The peace agreement reached in the Qatari capital after 19 years of war provides for the U.S. and its allies to pull out all troops within 14 months, in return for a Taliban pledge to prevent terrorist groups such as Islamic State and al-Qaeda from using Afghanistan as a haven. It also sets the stage for the Taliban to hold talks with Afghanistan’s government to decide the political future of the conflict-torn country.
Russia has courted the Taliban, which controls or contests about half of the territory in Afghanistan, saying the militant group can be a potential ally in the fight against Islamic State.

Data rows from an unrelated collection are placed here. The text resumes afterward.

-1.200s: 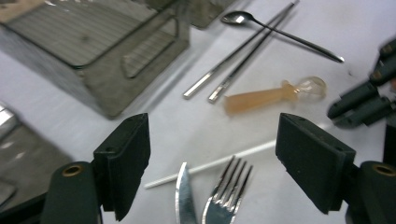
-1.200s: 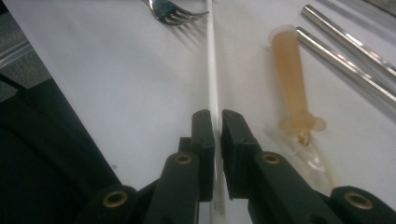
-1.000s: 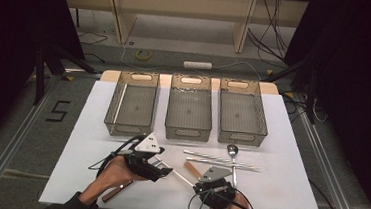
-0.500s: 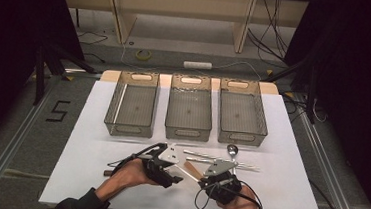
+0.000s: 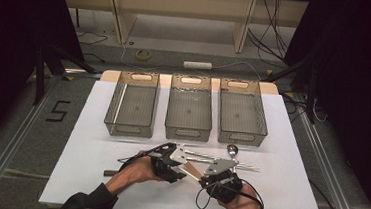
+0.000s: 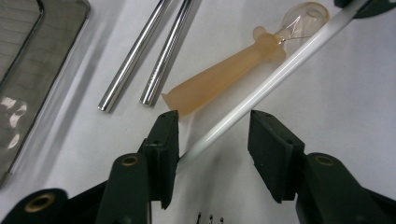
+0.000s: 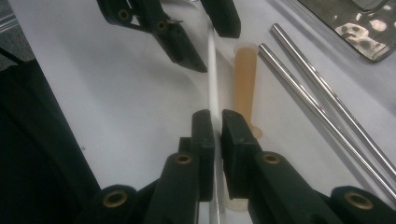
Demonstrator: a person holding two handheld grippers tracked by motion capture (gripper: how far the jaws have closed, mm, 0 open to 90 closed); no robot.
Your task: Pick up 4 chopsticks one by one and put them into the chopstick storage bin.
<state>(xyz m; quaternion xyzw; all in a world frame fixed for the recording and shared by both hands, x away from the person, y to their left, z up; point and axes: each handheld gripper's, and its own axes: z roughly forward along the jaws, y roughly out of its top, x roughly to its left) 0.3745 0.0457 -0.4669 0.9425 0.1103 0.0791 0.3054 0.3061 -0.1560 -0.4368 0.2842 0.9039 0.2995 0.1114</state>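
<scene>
White matte counter (image 5: 95, 142) in a dark room; three smoky plastic bins (image 5: 189, 114) at back; right gripper (image 7: 215, 122) clamps a thin white rod (image 6: 261, 88); left gripper (image 6: 212, 130), jaws just closing, straddles its other end ungripped; peach rubbery handle (image 6: 219, 77) and two steel rods (image 6: 140, 56) alongside.

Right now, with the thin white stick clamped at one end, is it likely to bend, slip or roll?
The white stick looks stiff: it runs straight from the right tongs to the left tongs. Its smooth, glossy, round surface could slip or roll if released. It looks light, being thinner than the steel rods nearby.
</scene>
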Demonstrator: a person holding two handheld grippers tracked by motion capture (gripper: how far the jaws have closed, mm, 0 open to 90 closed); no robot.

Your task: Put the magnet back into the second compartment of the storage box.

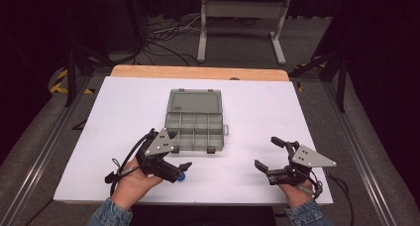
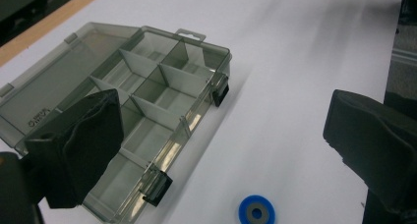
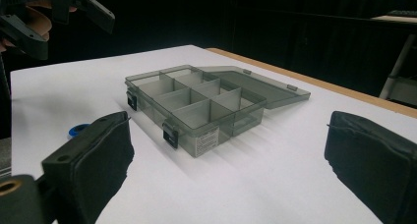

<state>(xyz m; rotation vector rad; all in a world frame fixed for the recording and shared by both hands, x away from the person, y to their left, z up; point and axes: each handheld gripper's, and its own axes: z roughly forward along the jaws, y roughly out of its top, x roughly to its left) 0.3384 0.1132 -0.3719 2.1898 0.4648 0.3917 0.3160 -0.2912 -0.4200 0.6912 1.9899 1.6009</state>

The U.S. pull-out to end the longest conflict in American history is providing the Kremlin with a chance to reclaim its clout in the country, where the Soviet Union fought a decade-long war before completing a humiliating withdrawal in 1989. The two former Cold War rivals are also in competition in the Middle East where Russia is seeking to restore its Soviet-era influence.
‘It’s a Risk’
The administration of Afghan President Ashraf Ghani, a U.S. ally, is reluctant to enter into peace talks with the Taliban because “the Kabul leadership is afraid that these talks will lead to their departure,” said Kabulov.
While a power-sharing government is “absolutely realistic,” if the negotiations don’t happen, the Taliban will continue to make territorial advances, said the Russian envoy. “They won’t lose their chance and will strengthen their control of territory,” he said.

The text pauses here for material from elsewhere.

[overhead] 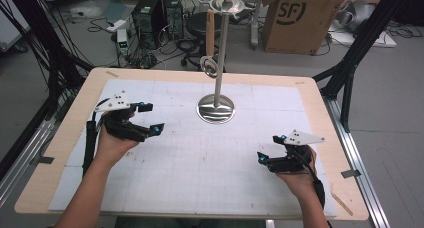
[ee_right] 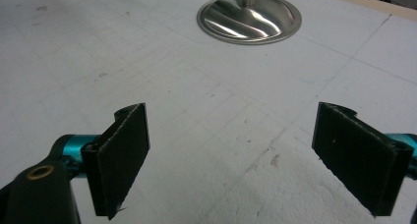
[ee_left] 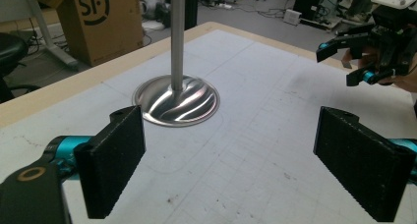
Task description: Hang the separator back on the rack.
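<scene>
**A:** On the bench [overhead: 60, 153], where do things stand?

**B:** I have the left gripper [overhead: 148, 119] to the left of the metal stand [overhead: 216, 108] and the right gripper [overhead: 270, 148] nearer me on the stand's right. Both have their jaws spread wide with nothing between them. Neither touches the stand.

**A:** And the ring?

**B:** The metal ring [overhead: 209, 66] hangs up the stand's pole, beside a wooden handle [overhead: 210, 32]. I judge this the ready pose, before any reach.

**A:** Next move?

**B:** I'd lift one gripper towards the ring, line the jaws across it, then close gently so the stand doesn't tip.
</scene>
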`<state>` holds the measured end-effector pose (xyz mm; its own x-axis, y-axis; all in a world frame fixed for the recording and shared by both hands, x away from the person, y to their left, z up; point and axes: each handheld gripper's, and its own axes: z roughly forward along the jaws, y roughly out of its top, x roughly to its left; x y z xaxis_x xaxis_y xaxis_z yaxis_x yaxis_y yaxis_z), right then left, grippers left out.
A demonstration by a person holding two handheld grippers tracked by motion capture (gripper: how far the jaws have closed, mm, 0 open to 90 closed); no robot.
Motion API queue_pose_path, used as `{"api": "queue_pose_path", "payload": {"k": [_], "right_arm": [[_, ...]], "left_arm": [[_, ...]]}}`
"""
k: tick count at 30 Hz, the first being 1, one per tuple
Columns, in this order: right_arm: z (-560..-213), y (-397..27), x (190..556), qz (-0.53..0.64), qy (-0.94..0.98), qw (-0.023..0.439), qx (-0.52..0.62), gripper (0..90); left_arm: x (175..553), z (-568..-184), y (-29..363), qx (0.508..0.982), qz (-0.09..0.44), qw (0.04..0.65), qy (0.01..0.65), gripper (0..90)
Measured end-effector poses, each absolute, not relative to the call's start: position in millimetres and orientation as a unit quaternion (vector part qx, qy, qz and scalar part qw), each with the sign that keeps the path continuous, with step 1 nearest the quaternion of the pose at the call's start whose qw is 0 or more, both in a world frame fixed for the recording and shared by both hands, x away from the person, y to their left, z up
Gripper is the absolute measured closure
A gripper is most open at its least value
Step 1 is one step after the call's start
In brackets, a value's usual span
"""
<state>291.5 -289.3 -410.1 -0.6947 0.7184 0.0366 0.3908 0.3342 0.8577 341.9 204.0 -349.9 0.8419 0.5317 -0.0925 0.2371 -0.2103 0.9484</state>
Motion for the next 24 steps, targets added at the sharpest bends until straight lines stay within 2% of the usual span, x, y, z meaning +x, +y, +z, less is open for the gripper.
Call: {"api": "queue_pose_path", "payload": {"k": [24], "right_arm": [[-409.6,-288.2,291.3,0.459,0.798,0.177,0.347,13.0]], "left_arm": [[342.7,-350.7,204.5,0.768,0.124,0.577,0.251,12.8]]}}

The U.S. has accused Russia in the past of supplying weapons to the Taliban, allegations Moscow has denied. The movement won’t be able to impose the same hard-line Islamic rule as in the 1990s, according to Kabulov. “We told them we won’t accept a return of the Islamic Emirate,” he said.

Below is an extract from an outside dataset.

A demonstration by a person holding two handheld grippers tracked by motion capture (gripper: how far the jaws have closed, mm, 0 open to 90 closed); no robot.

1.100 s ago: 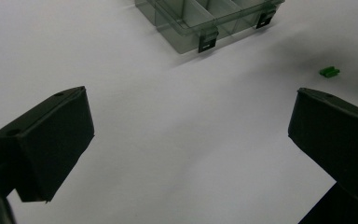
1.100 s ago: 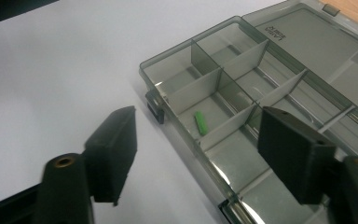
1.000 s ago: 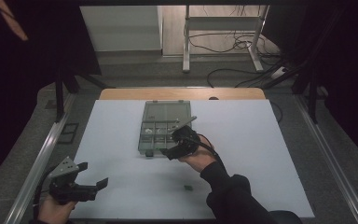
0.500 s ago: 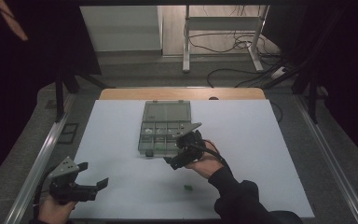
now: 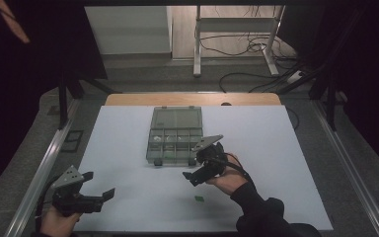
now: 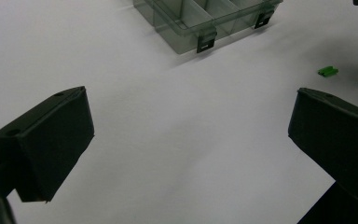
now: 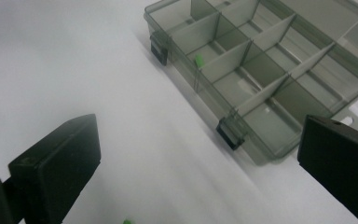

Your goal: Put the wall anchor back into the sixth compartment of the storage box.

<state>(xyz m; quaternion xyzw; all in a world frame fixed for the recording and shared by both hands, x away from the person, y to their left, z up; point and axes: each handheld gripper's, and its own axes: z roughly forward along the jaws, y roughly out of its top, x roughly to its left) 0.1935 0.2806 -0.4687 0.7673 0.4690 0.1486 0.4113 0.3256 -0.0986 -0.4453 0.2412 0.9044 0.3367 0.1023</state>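
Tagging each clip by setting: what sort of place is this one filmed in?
Most likely a lab or workshop recording station, not a home. A white table framed by metal rails holds a clear compartment box, while loose cables trail across the floor beside a metal stand, with dark surroundings.

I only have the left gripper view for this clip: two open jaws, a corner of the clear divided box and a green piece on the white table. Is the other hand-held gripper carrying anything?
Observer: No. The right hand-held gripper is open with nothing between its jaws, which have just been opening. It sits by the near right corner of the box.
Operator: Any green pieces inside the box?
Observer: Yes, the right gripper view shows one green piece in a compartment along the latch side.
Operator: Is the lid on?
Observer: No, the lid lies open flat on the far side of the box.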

The top Russian official also criticized the U.S. for carrying out air strikes against the Taliban to prevent it from staging small-scale attacks on the Afghan military, which he said it didn’t commit to stop under the peace agreement. “It’s a risk,” said Kabulov. “If the U.S. genuinely wants to bring the peace process to a logical conclusion -- a cease-fire and inter-Afghan dialog -- they shouldn’t act in this way.”